The academy system will favour the wealthy. It is hard to know how we will attract the best talent with costs of around $3000, regardless of the possibility of two or three scholarship positions. The board made the reasonable comment that the costs were influenced by the lack of money coming from the top. In Australia, this kind of system of four days a week training, with all the trimmings, is a new concept. The hope was that once the club renovation took place, and surplus money started flowing in, that costs could be lowered. That sounds great, but I wouldn't hold my breath waiting for costs to fall.

If the club chooses to head down this path, it needs to commit to it for a good five years at the absolute minimum. It's likely that we won't get to see the fruit of this labour for some time, until players that have come through the system in its entirety are being produced. Only then can we really ascertain the program's success. In an industry and in a club culture of very short term goal setting, it'll take some holding of their nerve to make it that far.

The attempt to if not shut down debate, then at least try and insinuate that negative or critical comments made on internet forums, did not sit well with me. The club does not and should not control the opinions of its membership. Yes, often times the discussion from the supporters can get out of hand, misrepresent an issue, or paint the club in a negative light - but that's the modern age. If the club seeks to fight back on foreign media soil, it would be best to do that openly, and not hiding behind aliases especially while threatening to reveal the identities of your average supporter. Unfortunately, this subject was also not covered to my liking.

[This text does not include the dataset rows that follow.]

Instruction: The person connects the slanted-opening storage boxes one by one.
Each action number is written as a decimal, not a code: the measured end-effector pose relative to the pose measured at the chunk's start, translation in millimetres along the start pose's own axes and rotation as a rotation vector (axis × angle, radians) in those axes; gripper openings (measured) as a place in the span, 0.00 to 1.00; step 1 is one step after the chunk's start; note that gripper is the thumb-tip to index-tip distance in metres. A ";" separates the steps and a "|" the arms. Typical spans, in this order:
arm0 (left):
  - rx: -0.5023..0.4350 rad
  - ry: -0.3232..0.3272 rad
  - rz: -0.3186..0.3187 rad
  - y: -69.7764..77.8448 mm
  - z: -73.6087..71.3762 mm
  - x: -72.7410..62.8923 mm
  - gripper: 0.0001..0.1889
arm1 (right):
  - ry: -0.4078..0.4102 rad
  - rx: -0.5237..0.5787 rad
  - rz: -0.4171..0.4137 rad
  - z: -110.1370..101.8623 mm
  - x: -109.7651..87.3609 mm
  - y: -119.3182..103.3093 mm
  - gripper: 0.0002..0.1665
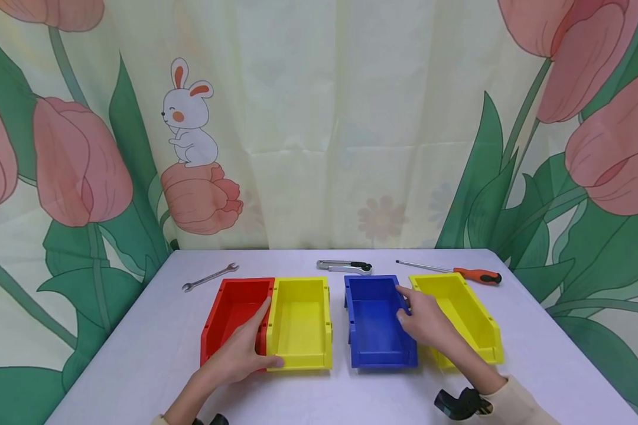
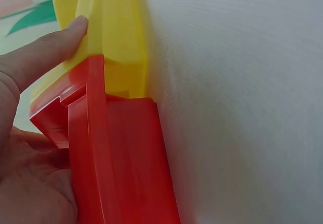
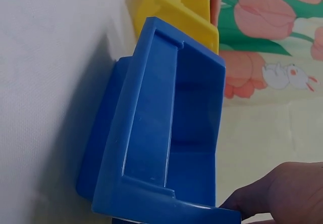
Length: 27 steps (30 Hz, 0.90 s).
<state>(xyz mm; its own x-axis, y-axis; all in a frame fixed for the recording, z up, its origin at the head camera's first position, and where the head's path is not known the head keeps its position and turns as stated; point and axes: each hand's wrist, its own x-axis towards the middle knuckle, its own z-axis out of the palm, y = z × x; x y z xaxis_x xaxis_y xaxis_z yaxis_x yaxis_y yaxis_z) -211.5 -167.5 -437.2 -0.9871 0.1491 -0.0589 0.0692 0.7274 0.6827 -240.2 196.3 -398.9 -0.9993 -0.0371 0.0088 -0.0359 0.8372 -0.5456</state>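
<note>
Side by side stand a red bin [image 1: 207, 330] and a yellow bin [image 1: 303, 361], their walls together. My left hand [image 1: 239, 354] lies over the seam between them, index finger stretched along it and thumb on the yellow bin's front edge. In the left wrist view, the red bin [image 2: 133, 153] partly hides the other fingers. To the right is a blue bin [image 1: 384, 359], a gap away from the yellow one. My right hand [image 1: 425, 319] holds its right wall, thumb at the inner side and index finger near the back corner.
A second yellow bin [image 1: 491, 354] stands slanted at the right, partly behind my right arm. Behind the bins lie a wrench [image 1: 210, 277], a utility knife [image 1: 345, 267] and a screwdriver with an orange handle [image 1: 475, 275]. A printed curtain [image 1: 298, 118] hangs past the table's far edge.
</note>
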 end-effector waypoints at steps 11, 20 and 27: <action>-0.012 0.008 0.010 -1.8 1.0 0.1 0.69 | 0.028 0.002 0.012 -0.3 0.6 -0.7 0.35; -0.007 0.011 0.006 -2.9 1.1 0.2 0.69 | 0.037 0.026 -0.001 -5.2 1.2 -5.8 0.35; -0.007 0.011 0.004 -2.0 0.1 -0.1 0.68 | 0.041 0.041 -0.017 -13.7 0.8 -14.5 0.35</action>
<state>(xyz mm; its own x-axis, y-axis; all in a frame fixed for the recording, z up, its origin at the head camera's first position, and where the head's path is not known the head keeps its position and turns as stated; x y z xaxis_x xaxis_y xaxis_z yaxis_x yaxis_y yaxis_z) -211.5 -168.9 -438.6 -0.9884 0.1442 -0.0481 0.0719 0.7221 0.6880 -240.6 191.6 -379.6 -0.9983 -0.0277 0.0521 -0.0528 0.8136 -0.5790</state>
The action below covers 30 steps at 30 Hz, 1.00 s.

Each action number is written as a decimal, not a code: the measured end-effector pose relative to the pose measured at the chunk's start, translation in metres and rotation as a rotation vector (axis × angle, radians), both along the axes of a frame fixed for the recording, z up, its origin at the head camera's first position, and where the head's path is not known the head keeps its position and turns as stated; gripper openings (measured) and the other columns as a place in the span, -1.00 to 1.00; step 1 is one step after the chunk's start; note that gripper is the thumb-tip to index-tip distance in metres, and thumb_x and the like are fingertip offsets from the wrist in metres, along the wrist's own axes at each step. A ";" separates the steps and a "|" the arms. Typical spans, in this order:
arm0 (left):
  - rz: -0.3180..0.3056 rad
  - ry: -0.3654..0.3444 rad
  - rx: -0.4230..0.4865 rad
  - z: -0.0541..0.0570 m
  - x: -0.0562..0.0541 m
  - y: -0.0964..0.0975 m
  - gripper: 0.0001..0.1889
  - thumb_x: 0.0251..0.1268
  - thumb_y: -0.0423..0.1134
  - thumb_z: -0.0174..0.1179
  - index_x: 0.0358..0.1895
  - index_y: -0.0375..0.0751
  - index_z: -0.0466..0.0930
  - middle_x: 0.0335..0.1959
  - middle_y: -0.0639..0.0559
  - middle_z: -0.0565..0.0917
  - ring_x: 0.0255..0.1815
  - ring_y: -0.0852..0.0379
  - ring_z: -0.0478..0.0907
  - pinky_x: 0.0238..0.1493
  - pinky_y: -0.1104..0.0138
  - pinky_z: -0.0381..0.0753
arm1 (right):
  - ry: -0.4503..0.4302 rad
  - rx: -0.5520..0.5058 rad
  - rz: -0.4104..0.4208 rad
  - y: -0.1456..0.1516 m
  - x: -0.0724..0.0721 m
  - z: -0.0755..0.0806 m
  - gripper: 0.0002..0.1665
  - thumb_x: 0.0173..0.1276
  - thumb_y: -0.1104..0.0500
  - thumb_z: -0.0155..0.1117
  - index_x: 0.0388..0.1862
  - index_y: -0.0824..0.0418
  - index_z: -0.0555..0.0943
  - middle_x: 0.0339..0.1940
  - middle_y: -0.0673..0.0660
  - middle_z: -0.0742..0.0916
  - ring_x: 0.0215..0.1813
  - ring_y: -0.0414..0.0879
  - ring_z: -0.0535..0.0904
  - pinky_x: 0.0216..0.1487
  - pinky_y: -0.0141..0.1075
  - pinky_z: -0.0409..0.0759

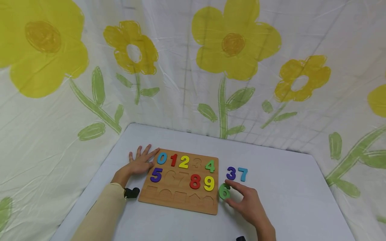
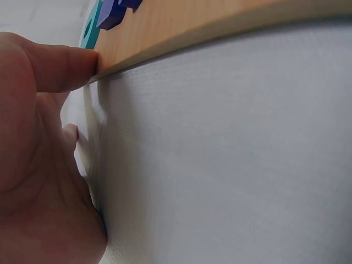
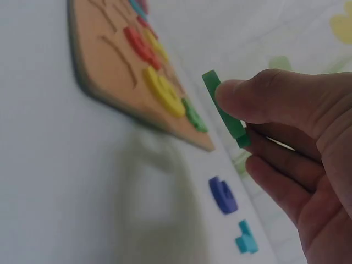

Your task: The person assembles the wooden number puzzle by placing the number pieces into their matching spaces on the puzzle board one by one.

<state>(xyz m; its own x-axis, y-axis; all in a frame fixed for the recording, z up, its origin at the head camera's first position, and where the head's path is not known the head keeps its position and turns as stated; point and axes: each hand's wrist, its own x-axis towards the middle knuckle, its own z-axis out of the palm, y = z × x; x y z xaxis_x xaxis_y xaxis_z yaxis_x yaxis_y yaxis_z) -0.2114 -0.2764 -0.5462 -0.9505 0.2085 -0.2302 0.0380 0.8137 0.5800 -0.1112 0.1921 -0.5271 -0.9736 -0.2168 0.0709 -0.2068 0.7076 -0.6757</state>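
A wooden number board [image 1: 178, 207] lies on the white table with the 0, 1, 2, 4, 5, 8 and 9 seated in it. Its 3, 6 and 7 recesses show bare wood. My left hand [image 1: 141, 164] rests at the board's upper left corner, fingers spread; in the left wrist view the thumb [image 2: 69, 69] presses against the board's edge. Beside the board's right edge, my right hand [image 1: 248, 204] pinches a green number 6 [image 1: 224, 191] between thumb and fingers. The right wrist view shows this green 6 [image 3: 224, 110] held above the table.
A purple number 3 [image 1: 231, 173] and a light blue number 7 [image 1: 242, 174] lie on the table right of the board. Along the board's bottom row run shape recesses [image 1: 180, 196]. A white cloth with yellow flowers [image 1: 236, 43] hangs behind the table.
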 end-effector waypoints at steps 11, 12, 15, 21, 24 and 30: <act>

Flattery Will Get You Everywhere Department
Lastly, I was very surprised to see Tom Kalas use a portion of a blog post of mine - from the infamous Kubler Ross Model spectacular - as part of his presentation. It kinda made my head spin for a little bit, not for the fact the he reads this blog, which I was already aware of, but that he saw fit to use it for the purposes of selling our reincarnation, re-interpreting the depressing missive into a justification for change. When Gil Scott Heron said that the revolution would not be televised, some forty odd years ago now, I doubt that he had in mind that it would be blogged instead.

Jerry's Final Thought
I expected a much more hostile and heated meeting. It got tense at times, there was shouting, people talking over one another, but that's not unusual for something like this. To my surprise, most of the attendees seemed open minded about the proposed changes, even if they weren't necessarily convinced by all of them. If that's the least that comes of out of this process, maybe this club does have a worthwhile future.

4 comments:

  1. Fantastic synopsis of the meeting thank you very much.

    Arthur

    ReplyDelete
  2. Here are some youtube links of the Queensland NCR forum with Han Berger, John Boultbee, Emma Highwood from the FFA andBen Mannion of QldFootball. Very interesting viewing and gives a wider clearer picture on the NCR.

    Part 1
    http://www.youtube.com/watch?v=75oc4EyJJvw&list=UU7FIi3KTRGmDrnirT3qvRFQ&index=6&feature=plcp

    Part 2 Han Berger

    http://www.youtube.com/watch?v=rpdMqLfeOyI&list=UU7FIi3KTRGmDrnirT3qvRFQ&index=3&feature=plcp

    Part 3 Plenty about the NCR
    http://www.youtube.com/watch?v=wKH6TSV3eOU&list=UU7FIi3KTRGmDrnirT3qvRFQ&index=5&feature=plcp

    Part 4

    http://www.youtube.com/watch?v=3irVf3TUiDc&list=UU7FIi3KTRGmDrnirT3qvRFQ&index=4&feature=plcp

    ReplyDelete
  3. Thanks Paul. Great review. Sorry I couldn't attend.

    ReplyDelete
  4. Also interesting, and which I forgot to mention, the club attempted to justify the cost of their academy system not only by talking about the increased coaching etc, but by also comparing it to dancing, karate, or other pursuits children may be involved in.

    Now, I'm not really up to date on what other organised youth pastimes cost, but it's an interesting tack to move away from comparisons to aussie rules, to things like taekwondo or tennis.